Die besondere Brisanz dieses Bauvorhabens liegt in der geopolitischen Konsequenz, die eine solche Bebauung nach sich ziehen könnte. Das E1-Gebiet gilt schon lange als neuralgischer Punkt im Nahost-Konflikt. Eine Siedlung an dieser Stelle könnte das palästinensische Westjordanland in zwei nicht verbundene Gebiete spalten und somit die Aussicht auf einen zusammenhängenden Staat erheblich behindern.

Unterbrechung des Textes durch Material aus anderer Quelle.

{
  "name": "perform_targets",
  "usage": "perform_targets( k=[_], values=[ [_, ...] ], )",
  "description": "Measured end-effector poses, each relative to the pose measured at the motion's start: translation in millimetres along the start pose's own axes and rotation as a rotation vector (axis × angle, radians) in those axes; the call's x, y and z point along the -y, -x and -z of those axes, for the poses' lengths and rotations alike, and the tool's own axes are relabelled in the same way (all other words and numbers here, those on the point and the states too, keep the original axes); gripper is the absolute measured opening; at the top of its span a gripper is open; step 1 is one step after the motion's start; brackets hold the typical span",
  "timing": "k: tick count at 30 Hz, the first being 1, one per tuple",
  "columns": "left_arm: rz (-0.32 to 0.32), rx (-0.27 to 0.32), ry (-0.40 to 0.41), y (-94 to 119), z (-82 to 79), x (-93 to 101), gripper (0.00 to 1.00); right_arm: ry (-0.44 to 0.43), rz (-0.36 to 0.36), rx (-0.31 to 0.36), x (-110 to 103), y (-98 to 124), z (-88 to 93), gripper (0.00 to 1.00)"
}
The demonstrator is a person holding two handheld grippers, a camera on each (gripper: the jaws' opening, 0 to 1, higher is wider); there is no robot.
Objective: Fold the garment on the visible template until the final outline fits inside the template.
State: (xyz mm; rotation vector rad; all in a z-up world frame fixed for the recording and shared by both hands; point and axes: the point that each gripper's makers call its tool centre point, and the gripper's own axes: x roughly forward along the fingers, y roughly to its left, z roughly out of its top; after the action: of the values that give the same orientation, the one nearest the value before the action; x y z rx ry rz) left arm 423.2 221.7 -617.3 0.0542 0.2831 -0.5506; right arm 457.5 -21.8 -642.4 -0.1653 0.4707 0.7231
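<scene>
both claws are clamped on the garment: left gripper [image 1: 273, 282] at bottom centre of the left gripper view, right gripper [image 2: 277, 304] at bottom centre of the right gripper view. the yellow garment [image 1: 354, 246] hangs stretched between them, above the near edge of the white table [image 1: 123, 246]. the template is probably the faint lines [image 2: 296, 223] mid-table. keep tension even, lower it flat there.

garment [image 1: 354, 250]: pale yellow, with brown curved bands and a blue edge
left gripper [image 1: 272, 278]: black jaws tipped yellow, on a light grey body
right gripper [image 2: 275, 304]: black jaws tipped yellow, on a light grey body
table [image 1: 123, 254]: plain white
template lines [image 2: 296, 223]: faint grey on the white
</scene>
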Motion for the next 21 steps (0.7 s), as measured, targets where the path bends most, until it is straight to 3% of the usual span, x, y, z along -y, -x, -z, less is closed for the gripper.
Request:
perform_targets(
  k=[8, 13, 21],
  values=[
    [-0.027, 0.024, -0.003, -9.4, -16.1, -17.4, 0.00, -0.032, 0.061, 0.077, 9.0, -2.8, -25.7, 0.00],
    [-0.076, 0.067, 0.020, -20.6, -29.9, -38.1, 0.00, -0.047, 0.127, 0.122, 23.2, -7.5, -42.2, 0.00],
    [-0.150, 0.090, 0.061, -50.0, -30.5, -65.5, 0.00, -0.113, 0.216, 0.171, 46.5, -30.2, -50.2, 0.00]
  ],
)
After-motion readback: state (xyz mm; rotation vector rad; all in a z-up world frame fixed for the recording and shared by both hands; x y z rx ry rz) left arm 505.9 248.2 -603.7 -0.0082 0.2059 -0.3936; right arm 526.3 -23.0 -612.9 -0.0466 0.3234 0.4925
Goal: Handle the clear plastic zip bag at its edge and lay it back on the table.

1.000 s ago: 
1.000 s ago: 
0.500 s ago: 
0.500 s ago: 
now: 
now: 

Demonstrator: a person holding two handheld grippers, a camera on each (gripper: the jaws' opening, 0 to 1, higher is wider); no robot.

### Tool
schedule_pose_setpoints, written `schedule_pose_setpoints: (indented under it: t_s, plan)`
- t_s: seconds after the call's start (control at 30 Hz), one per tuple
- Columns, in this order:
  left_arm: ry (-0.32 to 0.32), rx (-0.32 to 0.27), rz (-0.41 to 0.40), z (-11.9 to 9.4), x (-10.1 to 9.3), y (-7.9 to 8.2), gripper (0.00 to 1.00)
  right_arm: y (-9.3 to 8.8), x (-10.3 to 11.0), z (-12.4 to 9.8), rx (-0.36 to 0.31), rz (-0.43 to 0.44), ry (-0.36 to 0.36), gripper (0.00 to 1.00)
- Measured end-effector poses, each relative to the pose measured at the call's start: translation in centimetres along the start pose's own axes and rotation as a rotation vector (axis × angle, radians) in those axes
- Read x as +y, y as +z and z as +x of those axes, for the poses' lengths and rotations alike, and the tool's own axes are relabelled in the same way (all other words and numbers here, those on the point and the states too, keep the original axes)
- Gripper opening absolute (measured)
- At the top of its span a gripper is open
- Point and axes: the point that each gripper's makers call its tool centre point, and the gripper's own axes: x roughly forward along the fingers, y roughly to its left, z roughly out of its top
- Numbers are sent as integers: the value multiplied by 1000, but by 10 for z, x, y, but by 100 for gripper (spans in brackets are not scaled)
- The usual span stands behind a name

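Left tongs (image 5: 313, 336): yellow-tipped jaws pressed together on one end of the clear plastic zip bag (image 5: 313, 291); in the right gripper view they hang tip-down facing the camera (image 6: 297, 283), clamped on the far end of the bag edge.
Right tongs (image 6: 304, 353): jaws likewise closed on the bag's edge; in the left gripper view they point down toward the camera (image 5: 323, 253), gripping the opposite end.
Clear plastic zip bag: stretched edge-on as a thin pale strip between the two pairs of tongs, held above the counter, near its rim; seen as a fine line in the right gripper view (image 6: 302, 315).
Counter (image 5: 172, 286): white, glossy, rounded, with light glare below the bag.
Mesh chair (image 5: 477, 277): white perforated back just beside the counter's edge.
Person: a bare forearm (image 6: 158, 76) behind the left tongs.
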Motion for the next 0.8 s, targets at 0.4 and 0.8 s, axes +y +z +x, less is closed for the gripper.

Israels Finanzminister, Bezalel Smotrich, bekräftigte die Relevanz dieses Vorhabens und erklärte, es werde die ohnehin schwindenden Träume eines eigenständigen palästinensischen Staates endgültig zu Grabe tragen. Während Israel diese Entwicklungen als Schutzmaßnahme präsentiert, haben mehrere Staaten wie Frankreich, Kanada und Australien signalisiert, einen palästinensischen Staat offiziell anzuerkennen, um die Zweistaatenlösung zu fördern. Israel hingegen betrachtet dies als problematisch, insbesondere angesichts der jüngsten Ereignisse vom 7. Oktober 2023, und lehnt die Anerkennung ab.